Seriously, I'd love to make a back-plane design like those. I'm the kind of guy that gets all excited when I see the S-100 bus. I realize times have changed and back-planes aren't in fashion any more (not to mention not practical these days for high speed circuits).

I have a short discussion of expansion buses and interfaces at http://wilsonminesco.com/6502primer/ExpBusIntrfc.html, part of which addresses exactly what you're saying. There's no reason you couldn't make a tiny one though! :D The small size would get rid of the long connections and make it more suitable for high speeds.
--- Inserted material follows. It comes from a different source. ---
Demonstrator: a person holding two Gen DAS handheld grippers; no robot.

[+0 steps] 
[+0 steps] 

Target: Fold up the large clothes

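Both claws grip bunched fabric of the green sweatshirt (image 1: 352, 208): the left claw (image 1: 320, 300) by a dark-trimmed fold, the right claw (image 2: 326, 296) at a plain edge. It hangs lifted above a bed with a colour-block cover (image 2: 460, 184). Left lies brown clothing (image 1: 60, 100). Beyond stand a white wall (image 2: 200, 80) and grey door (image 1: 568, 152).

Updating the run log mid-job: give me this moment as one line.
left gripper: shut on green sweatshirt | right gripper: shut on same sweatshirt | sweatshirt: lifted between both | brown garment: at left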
VME bus is not small, and it's fast (VME320 will do 320 MB/s), but the engineering behind the bus transmission lines is well beyond most hobbyists. For a small backplane, you could use something like this Sullens board-edge connector with 44 pins on .100" centers which shows up quite a bit larger than actual size on my monitor and was used for the C64 expansion port,
Attachment:
Sullins44boardEdge.jpg
Sullins44boardEdge.jpg [ 28.33 KiB | Viewed 635 times ]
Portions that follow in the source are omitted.